Genetic engineers have a powerful new tool to write and edit DNA code

11 min read
A photo showing machinery in a lab

Foundries such as the Edinburgh Genome Foundry assemble fragments of synthetic DNA and send them to labs for testing in cells.

Edinburgh Genome Foundry, University of Edinburgh

In the next decade, medical science may finally advance cures for some of the most complex diseases that plague humanity. Many diseases are caused by mutations in the human genome, which can either be inherited from our parents (such as in cystic fibrosis), or acquired during life, such as most types of cancer. For some of these conditions, medical researchers have identified the exact mutations that lead to disease; but in many more, they're still seeking answers. And without understanding the cause of a problem, it's pretty tough to find a cure.

We believe that a key enabling technology in this quest is a computer-aided design (CAD) program for genome editing, which our organization is launching this week at the Genome Project-write (GP-write) conference.

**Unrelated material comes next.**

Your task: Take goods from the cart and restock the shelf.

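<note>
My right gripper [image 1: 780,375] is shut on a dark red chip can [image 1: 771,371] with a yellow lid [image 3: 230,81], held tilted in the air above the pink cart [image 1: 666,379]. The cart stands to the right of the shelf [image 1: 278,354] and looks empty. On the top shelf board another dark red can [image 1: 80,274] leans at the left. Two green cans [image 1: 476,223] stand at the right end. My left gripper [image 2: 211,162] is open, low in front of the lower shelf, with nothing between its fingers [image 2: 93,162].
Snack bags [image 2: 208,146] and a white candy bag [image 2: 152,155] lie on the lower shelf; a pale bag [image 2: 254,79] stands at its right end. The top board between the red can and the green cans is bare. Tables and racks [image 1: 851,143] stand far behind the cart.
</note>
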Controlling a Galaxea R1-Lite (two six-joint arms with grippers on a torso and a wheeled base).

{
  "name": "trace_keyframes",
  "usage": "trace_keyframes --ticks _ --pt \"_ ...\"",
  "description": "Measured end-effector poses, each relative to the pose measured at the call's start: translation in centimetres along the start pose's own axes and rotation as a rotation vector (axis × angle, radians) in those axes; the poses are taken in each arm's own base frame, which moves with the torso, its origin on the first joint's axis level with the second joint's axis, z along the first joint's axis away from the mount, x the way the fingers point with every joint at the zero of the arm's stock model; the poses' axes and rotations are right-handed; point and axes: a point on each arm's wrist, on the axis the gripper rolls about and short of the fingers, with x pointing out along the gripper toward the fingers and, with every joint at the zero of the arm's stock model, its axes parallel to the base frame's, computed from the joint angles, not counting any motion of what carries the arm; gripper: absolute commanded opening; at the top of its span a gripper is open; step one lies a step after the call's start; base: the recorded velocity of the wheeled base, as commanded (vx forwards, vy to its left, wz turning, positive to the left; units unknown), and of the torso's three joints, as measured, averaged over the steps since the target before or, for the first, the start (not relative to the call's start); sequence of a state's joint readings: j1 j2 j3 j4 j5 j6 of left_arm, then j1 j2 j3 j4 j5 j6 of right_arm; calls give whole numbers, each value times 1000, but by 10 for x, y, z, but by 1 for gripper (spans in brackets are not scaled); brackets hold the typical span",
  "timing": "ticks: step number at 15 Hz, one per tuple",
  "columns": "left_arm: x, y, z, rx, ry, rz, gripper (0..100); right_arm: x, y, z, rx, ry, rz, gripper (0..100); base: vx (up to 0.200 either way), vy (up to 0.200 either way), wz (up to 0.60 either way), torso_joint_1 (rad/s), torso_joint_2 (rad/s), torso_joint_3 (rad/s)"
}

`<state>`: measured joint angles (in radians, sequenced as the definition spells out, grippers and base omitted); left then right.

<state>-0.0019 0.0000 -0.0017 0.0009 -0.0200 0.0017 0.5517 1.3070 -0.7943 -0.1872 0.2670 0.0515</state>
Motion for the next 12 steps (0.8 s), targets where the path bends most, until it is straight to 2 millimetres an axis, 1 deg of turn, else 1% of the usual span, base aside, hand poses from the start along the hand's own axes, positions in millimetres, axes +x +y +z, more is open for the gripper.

With this CAD program, medical researchers will be able to quickly design hundreds of different genomes with any combination of mutations and send the genetic code to a company that manufactures strings of DNA. Those fragments of synthesized DNA can then be sent to a foundry for assembly, and finally to a lab where the designed genomes can be tested in cells. Based on how the cells grow, researchers can use the CAD program to iterate with a new batch of redesigned genomes, sharing data for collaborative efforts. Enabling fast redesign of thousands of variants can only be achieved through automation; at that scale, researchers just might identify the combinations of mutations that are causing genetic diseases. This is the first critical R&D step toward finding cures.